Your instructions -
In the records below, find the line with "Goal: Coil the" and repeat exactly every line from it through the line with "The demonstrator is". Pictures stay out.

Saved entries
━━━
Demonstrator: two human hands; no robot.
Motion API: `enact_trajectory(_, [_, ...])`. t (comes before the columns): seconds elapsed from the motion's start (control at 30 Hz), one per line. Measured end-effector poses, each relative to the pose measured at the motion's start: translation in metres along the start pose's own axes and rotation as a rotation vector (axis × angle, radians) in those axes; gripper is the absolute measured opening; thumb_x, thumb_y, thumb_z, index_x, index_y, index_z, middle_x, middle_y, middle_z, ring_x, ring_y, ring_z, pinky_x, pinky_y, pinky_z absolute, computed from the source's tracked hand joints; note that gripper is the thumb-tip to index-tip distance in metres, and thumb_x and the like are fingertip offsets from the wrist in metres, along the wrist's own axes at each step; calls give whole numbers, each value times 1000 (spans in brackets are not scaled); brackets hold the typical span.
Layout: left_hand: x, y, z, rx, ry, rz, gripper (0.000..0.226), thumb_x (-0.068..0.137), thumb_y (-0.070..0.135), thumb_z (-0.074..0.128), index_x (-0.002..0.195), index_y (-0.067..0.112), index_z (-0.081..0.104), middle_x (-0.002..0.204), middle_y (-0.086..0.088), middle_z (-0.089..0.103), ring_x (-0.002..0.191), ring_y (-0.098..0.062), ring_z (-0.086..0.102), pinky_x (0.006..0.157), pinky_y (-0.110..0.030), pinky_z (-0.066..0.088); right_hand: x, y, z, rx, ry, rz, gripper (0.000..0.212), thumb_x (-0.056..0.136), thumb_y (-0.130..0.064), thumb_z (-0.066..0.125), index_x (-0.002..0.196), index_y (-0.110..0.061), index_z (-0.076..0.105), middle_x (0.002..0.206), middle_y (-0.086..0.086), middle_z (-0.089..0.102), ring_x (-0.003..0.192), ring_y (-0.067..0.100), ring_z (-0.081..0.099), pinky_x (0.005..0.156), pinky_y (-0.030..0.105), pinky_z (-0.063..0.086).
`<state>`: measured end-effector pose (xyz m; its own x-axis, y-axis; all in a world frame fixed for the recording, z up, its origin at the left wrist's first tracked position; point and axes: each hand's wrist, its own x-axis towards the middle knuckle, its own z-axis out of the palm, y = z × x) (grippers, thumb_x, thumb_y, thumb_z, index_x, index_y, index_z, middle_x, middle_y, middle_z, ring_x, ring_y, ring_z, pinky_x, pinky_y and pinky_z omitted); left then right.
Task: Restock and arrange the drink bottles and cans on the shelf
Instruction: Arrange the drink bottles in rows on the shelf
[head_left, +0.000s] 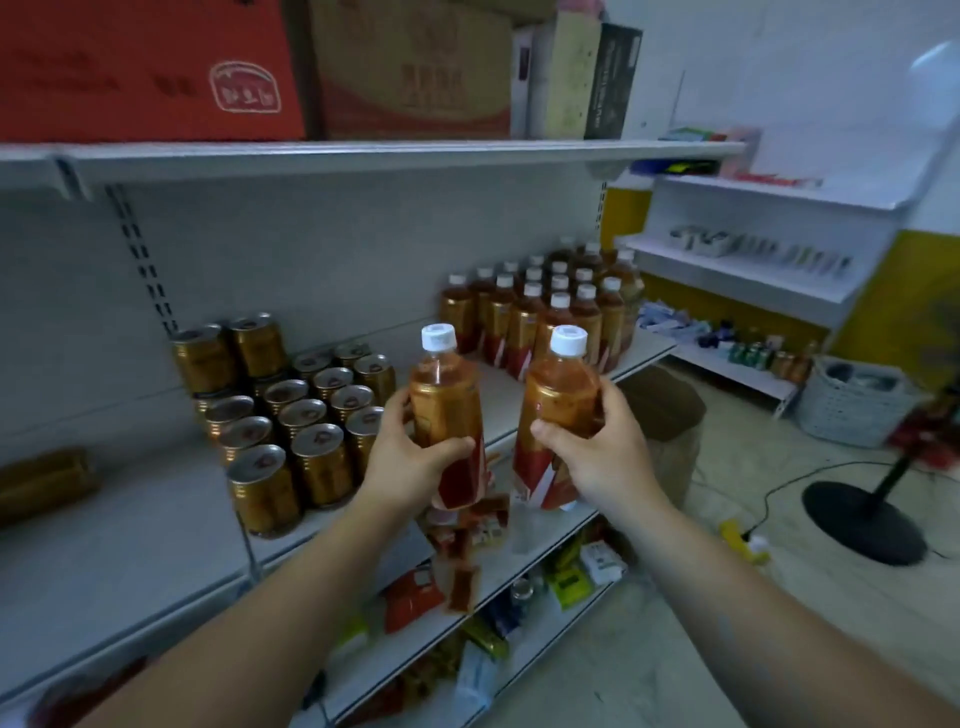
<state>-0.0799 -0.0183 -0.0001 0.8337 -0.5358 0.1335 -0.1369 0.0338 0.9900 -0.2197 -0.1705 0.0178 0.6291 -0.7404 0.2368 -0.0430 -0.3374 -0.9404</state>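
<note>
two amber drink bottles with white screw caps and gold-and-red labels are held upright, side by side and just apart, in front of the grey metal shelf (130, 545). the left bottle (447, 395) sits in the left hand (410, 467). the right bottle (561, 395) sits in the right hand (602, 457). toward the shelf's right end a tight block of matching bottles (550, 312) stands upright in rows. left of it, across a bare gap, gold pull-tab cans (306, 415) stand in rows, with two more cans (228, 353) stacked on top at the back left.
</note>
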Motion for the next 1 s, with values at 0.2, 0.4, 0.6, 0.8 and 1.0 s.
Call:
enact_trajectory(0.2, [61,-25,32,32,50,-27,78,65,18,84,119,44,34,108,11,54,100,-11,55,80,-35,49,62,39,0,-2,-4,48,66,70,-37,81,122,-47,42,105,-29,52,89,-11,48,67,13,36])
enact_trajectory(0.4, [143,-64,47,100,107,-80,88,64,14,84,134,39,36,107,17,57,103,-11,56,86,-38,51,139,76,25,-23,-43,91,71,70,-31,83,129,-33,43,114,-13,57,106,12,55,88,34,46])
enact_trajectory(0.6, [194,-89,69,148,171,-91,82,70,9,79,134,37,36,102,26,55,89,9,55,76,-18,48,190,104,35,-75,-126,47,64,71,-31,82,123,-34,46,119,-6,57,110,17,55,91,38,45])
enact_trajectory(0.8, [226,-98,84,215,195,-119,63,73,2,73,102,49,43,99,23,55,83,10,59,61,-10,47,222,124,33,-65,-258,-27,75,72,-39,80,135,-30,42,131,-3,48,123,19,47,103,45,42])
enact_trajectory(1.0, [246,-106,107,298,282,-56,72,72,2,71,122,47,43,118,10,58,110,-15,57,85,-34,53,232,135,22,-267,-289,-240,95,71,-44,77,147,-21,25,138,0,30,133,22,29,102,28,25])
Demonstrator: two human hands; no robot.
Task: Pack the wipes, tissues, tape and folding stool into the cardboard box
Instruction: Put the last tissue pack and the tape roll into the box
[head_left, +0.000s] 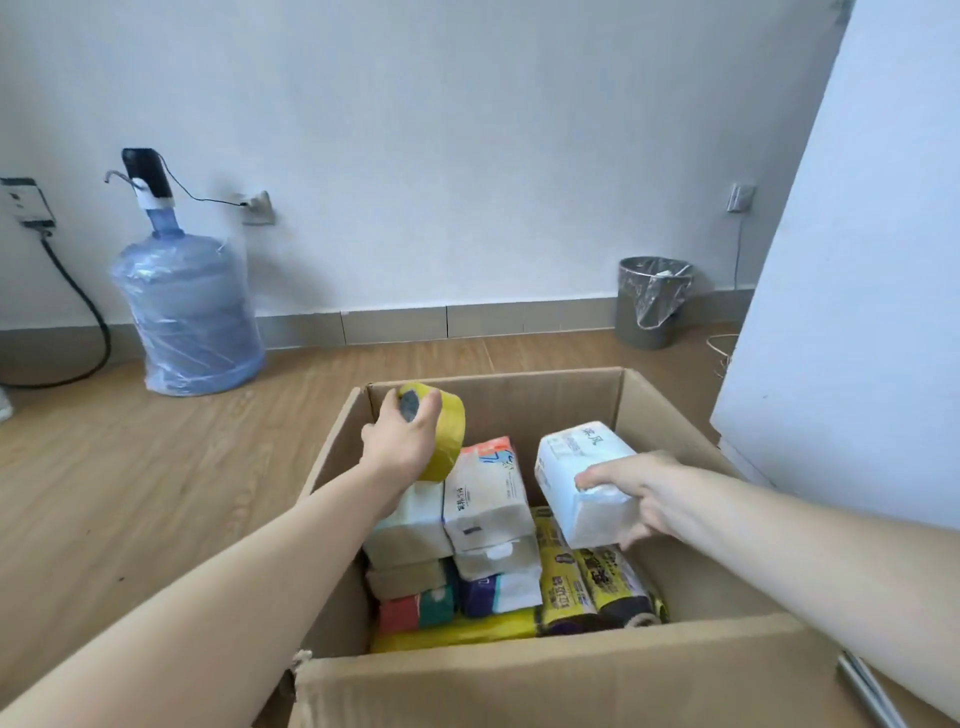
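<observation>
Above the open cardboard box (519, 670), the left hand (400, 441) closes its grip around the rim of the stiff, light tape roll (441, 431), while the right hand (639, 493) pinches one end of a soft, squashy tissue pack (582, 467), which probably needs only a gentle hold.

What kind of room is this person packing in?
Probably a plain office or rented room, sparsely furnished: a water jug with a pump stands on the wood-look floor, a lined waste bin by the white wall.
</observation>
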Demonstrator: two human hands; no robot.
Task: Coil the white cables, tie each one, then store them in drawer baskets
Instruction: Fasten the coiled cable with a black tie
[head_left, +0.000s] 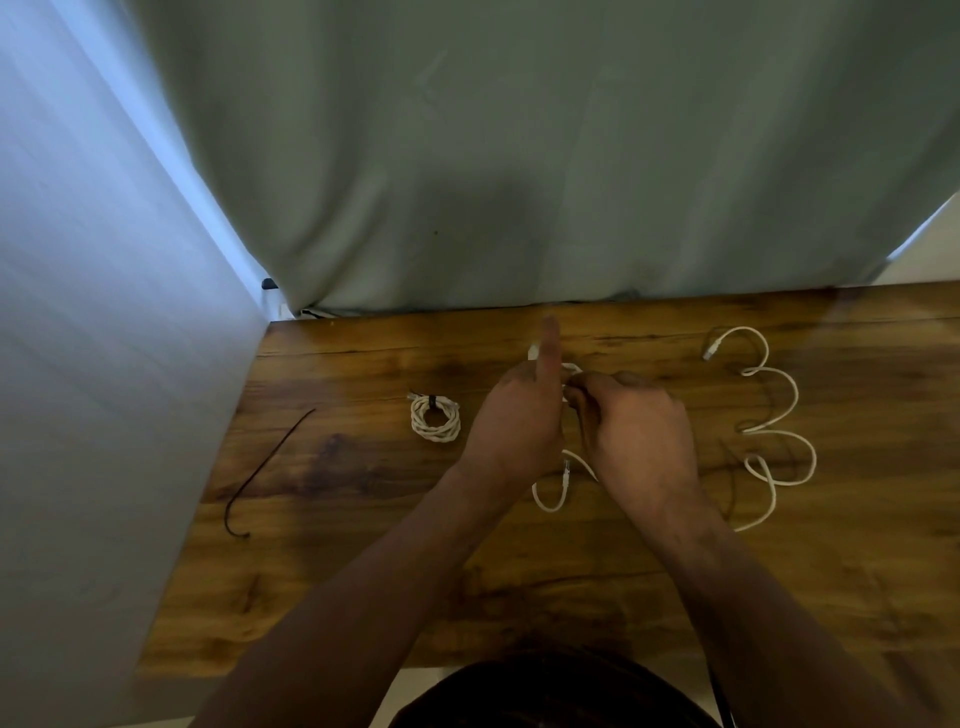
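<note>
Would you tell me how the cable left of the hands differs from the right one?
The left cable is wound into a coil; the right cable sprawls in loose loops. The left cable has a black tie around it; the right cable has none. Both are white, lying on the table.

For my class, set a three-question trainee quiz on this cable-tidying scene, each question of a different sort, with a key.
1. True or false: the coiled cable, left of the left hand, already carries a black tie.
2. What does the right hand have in its grip? A) the middle cable B) a pen C) a drawer basket
3. Fill in: the loose cable, right of both hands, is not yet ____.
Key: 1 true; 2 A; 3 coiled.
</note>
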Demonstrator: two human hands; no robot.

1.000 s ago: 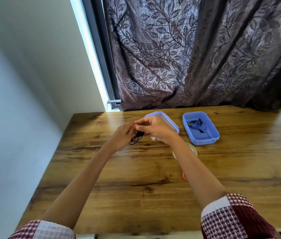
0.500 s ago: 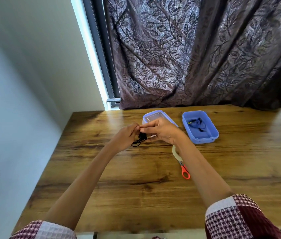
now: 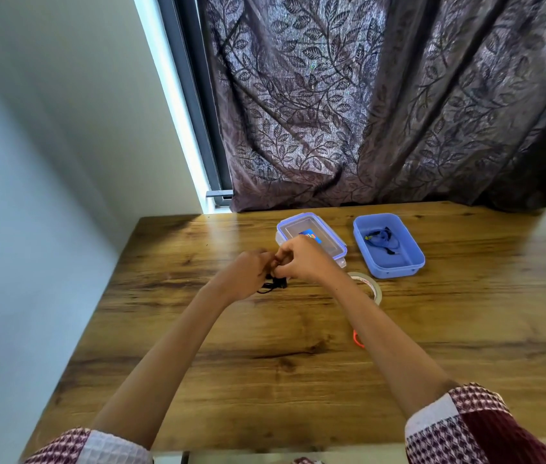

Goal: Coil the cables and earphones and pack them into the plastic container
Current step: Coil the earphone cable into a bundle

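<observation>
My left hand (image 3: pixel 244 275) and my right hand (image 3: pixel 301 260) meet over the middle of the wooden table (image 3: pixel 198 356), fingertips pinched together on a small black coiled cable (image 3: pixel 273 285) whose loops hang just below them. Most of the cable is hidden by my fingers. To the right stands the open blue plastic container (image 3: pixel 412 261), and a coiled blue cable (image 3: pixel 380 236) lies inside it. The container's clear lid (image 3: pixel 298 227) with a blue rim lies flat behind my right hand.
A roll of tape (image 3: pixel 370 285) lies right of my right wrist, and an orange scissor handle (image 3: pixel 358 339) pokes out from under my right forearm. A dark leaf-patterned curtain (image 3: pixel 382 102) hangs at the table's far edge. A grey wall (image 3: pixel 30 195) borders the left side.
Both hands stay pinched on the black cable, which now shows less between the fingers. My right forearm has shifted over the scissors, leaving only the orange handle in sight.
</observation>
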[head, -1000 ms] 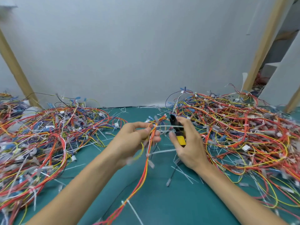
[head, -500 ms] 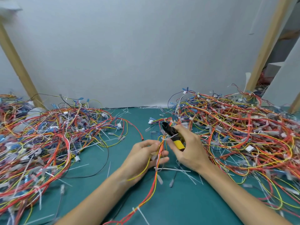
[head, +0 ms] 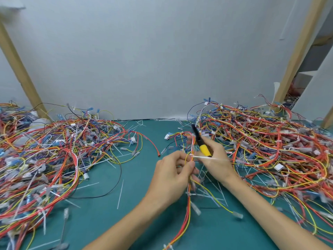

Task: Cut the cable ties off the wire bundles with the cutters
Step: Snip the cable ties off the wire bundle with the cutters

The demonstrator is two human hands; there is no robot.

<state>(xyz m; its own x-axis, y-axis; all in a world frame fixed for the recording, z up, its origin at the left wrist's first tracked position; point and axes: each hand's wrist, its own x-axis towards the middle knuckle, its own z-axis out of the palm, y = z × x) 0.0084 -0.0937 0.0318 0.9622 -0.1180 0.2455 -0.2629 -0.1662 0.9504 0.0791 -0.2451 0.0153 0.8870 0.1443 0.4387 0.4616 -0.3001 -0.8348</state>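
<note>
Left hand (head: 173, 175) pinches a wire bundle (head: 188, 204) between thumb and fingers over the middle of the green worktop (head: 100, 213). A white cable tie (head: 198, 156) on it sticks out toward 3 o'clock. Right hand (head: 214, 159), just beside at 2 o'clock, grips the yellow-handled cutters (head: 199, 139), tip pointing to 11 o'clock. A tangled wire heap (head: 54, 150) lies at 9 o'clock, a second heap (head: 270, 141) at 3 o'clock.

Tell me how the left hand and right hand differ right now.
The left hand pinches the wire bundle just below a white cable tie; the right hand grips the yellow-handled cutters. The left sits nearer the camera, the right farther back. Both are over the green mat.
</note>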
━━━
Answer section -
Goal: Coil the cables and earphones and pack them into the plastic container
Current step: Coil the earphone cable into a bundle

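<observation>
My left hand (image 3: pixel 244 275) and my right hand (image 3: pixel 301 260) meet over the middle of the wooden table (image 3: pixel 198 356), fingertips pinched together on a small black coiled cable (image 3: pixel 273 285) whose loops hang just below them. Most of the cable is hidden by my fingers. To the right stands the open blue plastic container (image 3: pixel 412 261), and a coiled blue cable (image 3: pixel 380 236) lies inside it. The container's clear lid (image 3: pixel 298 227) with a blue rim lies flat behind my right hand.
A roll of tape (image 3: pixel 370 285) lies right of my right wrist, and an orange scissor handle (image 3: pixel 358 339) pokes out from under my right forearm. A dark leaf-patterned curtain (image 3: pixel 382 102) hangs at the table's far edge. A grey wall (image 3: pixel 30 195) borders the left side.
Both hands stay pinched on the black cable, which now shows less between the fingers. My right forearm has shifted over the scissors, leaving only the orange handle in sight.
</observation>
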[head, -1000 ms] 
[head, -500 ms] 
[head, +0 ms] 

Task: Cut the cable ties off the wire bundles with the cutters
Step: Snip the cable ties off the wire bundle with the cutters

The demonstrator is two human hands; there is no robot.

No additional answer is expected.